Еще секунду Браун враждебно таращился на помощника. Потом выругался, бессильно и зло, неизвестно в чей адрес.
-- Давай, что ли, -- сказал он. -- Ехать так ехать.
Они поехали на место пожара и убийства. То и дело, почти через равные промежутки, Браун дергал головой -- как неоседланный мул, бегущий по узкой дороге от автомобиля.
-- Мы зачем сюда едем?
-- За твоей премией, -- отвечал помощник шерифа.
-- Где же я ее получу?
-- Вон в той хибарке. Там она дожидается.
Браун окинул взглядом черные угли, некогда бывшие домом, хибарку, где он прожил четыре месяца, потрепанную непогодами, беспризорно дремлющую на солнце. Лицо у него было хмурое и настороженное.
-- Что-то тут нечисто. Этот Кеннеди... думает, нацепил жестяную бляху, так можно плевать на мои права...
-- Шагай, -- сказал помощник шерифа. -- А не понравится тебе премия, так я тебя жду, отвезу обратно в тюрьму, когда пожелаешь. Когда пожелаешь, в любую минуту. -- Он подтолкнул Брауна вперед, распахнул дверь хибарки, втолкнул его внутрь, закрыл за ним дверь и сел на ступеньку.
Браун услышал, как за ним захлопнулась дверь. Он еще двигался вперед по инерции. И вдруг, не успев окинуть комнату быстрым, лихорадочным, всеохватывающим взглядом, которому словно не терпелось обшарить все углы, он стал как вкопанный. Лине было видно с койки, что белый шрамик возле рта бесследно исчез, словно прихлынувшая кровь сдернула шрам с лица, как белье с веревки. Она не проронила ни звука. Она лежала высоко на подушках, глядя на него трезвым взглядом, в котором не было ничего -- ни радости, ни удивления, ни укора, ни любви, -- между тем как на его лице, словно издеваясь над предательским белым шрамиком, сменяли друг друга ошарашенность, возмущение и, наконец, форменный ужас, а загнанные глаза шныряли по пустой комнате. Ей было видно, как он усилием воли осадил их, словно пару напуганных лошадей, и стал заворачивать, чтобы они встретились с ее глазами.

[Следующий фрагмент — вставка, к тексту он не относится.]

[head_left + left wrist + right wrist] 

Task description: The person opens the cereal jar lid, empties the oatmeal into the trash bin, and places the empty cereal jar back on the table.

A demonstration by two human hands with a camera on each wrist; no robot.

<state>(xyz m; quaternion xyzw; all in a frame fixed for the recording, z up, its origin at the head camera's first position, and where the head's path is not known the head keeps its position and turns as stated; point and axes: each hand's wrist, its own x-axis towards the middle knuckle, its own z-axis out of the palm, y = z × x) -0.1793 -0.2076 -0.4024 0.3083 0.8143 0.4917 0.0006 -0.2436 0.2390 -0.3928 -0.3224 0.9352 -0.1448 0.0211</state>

-- Так, так, -- сказал он. -- Так, так, так. Ты смотри -- Лина. -- Она видела, как он старается выдержать ее взгляд, удерживает свои глаза, словно лошадей -- понимая, что если они опять понесут, то он пропал, второй раз он их не повернет, не остановит. Она почти видела, как его ум кидается туда и сюда, загнанно, в ужасе, ища, что бы сказать языку, голосу. -- Ей-богу -Лина. Да, брат. Значит, ты получила мое письмо. Я, как приехал, сразу тебе послал, в прошлом месяце, как устроился, -- думал, потерялось... Этот малый, не знаю, как его звать, он сказал, что возьмет... С виду был ненадежный, да пришлось понадеяться, а потом подумал, когда дал ему десять долларов тебе на дорогу... -- Его голос замер, только в глазах не унималось отчаяние. И она по-прежнему видела, как мечется, мечется его ум, и без жалости, без всякого чувства наблюдала за ним серьезным, немигающим, невыносимым взглядом, наблюдала, как он тычет" ся, шарахается, юлит, покуда наконец остатки гордости -- плачевные остатки гордости, усохшей до желания оправдаться, -не покинули его, лишив последнего прикрытия. И тогда она заговорила. Голос ее был тих, спокоен, холоден.